▶ _Data excerpts_

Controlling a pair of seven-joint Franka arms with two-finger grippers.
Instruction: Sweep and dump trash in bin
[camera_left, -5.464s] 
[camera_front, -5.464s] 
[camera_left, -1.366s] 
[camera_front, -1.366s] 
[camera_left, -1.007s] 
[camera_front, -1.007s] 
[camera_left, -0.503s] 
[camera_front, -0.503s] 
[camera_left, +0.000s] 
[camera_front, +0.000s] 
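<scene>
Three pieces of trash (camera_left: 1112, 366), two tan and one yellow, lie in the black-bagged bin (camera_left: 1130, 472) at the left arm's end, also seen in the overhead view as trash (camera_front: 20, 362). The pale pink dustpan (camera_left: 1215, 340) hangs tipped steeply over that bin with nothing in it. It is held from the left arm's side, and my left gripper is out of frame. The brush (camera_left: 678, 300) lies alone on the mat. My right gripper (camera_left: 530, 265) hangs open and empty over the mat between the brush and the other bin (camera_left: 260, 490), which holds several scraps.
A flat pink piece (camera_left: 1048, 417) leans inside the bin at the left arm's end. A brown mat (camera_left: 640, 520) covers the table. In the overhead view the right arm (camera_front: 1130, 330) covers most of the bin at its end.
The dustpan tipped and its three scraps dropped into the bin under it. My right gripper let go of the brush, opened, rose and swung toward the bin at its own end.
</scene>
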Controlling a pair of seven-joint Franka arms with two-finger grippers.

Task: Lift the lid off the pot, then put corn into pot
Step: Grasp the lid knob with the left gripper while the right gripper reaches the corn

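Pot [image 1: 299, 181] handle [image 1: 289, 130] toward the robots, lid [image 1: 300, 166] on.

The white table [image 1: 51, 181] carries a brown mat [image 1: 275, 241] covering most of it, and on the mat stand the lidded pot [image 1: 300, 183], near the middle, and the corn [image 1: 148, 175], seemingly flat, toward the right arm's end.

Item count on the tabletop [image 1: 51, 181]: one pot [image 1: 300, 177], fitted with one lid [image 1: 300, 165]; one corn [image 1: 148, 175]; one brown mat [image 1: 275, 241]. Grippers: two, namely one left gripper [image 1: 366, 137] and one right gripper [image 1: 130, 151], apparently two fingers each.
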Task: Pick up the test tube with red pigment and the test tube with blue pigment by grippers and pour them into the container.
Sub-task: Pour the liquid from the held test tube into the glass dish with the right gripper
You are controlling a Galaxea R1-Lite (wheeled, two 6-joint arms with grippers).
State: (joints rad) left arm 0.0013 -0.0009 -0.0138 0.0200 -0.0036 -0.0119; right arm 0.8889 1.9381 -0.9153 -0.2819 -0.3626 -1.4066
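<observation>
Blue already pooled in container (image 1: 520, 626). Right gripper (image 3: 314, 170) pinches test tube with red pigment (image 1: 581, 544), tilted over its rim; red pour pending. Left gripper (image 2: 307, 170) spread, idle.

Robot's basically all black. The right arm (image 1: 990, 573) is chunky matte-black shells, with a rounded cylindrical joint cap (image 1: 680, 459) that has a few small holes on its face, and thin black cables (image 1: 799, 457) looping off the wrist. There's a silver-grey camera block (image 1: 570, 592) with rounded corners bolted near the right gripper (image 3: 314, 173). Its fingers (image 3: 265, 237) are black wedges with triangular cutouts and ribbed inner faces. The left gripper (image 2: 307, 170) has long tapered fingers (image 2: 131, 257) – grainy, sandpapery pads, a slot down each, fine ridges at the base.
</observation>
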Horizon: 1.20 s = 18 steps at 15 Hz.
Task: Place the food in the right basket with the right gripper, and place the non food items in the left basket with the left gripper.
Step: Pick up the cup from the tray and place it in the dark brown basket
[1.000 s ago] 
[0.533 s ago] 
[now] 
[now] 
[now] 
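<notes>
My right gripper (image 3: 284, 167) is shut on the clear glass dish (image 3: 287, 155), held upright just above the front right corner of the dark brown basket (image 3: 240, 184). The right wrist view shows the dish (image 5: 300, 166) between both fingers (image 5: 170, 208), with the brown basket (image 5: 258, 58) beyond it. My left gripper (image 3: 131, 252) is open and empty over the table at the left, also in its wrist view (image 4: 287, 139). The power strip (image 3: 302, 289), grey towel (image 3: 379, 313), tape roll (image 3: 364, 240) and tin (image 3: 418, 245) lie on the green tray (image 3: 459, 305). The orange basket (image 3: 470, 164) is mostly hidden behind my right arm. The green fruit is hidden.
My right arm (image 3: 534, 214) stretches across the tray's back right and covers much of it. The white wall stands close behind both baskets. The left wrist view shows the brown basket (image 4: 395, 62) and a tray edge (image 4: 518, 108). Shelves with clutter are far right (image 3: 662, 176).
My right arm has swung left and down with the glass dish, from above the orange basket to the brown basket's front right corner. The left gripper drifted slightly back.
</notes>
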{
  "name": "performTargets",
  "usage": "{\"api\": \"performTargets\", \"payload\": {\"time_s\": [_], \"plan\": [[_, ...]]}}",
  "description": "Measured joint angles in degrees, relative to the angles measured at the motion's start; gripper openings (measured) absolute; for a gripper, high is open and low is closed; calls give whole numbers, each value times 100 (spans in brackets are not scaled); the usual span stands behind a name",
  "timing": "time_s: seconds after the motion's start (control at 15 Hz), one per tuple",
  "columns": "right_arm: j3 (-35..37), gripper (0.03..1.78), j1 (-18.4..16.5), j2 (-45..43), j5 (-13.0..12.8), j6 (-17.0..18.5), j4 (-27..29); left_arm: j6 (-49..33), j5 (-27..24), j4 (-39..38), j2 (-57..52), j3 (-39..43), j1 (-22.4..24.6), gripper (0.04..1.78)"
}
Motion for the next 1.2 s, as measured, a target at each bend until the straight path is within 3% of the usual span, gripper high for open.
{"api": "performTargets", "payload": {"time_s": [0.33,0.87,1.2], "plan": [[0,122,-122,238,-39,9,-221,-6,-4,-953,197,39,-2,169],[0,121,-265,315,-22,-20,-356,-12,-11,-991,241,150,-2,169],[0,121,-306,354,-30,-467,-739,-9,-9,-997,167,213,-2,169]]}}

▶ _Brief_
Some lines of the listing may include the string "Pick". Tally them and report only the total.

▶ _Exercise output_
2